> _WHAT TO PRODUCE_
Write out all of the lines below, exactly and completely.

> _DATASET EXCERPT_

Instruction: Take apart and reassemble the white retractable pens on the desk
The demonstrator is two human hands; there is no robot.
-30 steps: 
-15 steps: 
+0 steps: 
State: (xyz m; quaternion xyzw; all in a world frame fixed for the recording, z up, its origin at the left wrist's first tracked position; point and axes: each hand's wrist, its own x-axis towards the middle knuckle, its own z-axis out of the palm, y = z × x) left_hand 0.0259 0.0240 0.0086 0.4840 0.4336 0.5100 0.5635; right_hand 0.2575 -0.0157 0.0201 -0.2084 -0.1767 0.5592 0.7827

> _RESULT OF THE EXERCISE_
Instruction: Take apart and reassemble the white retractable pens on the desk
The demonstrator is two human hands; there is no robot.
-30 steps: 
-15 steps: 
+0 steps: 
State: (xyz m; quaternion xyzw; all in a world frame fixed for the recording, z up, its origin at the left wrist's first tracked position; point and axes: each hand's wrist, its own x-axis towards the middle knuckle, its own z-axis out of the palm, y = z × x) left_hand 0.0259 0.0240 0.0086 0.4840 0.4336 0.5100 0.5635; right_hand 0.2575 -0.0157 0.0201 -0.2084 -0.1767 0.5592 0.7827

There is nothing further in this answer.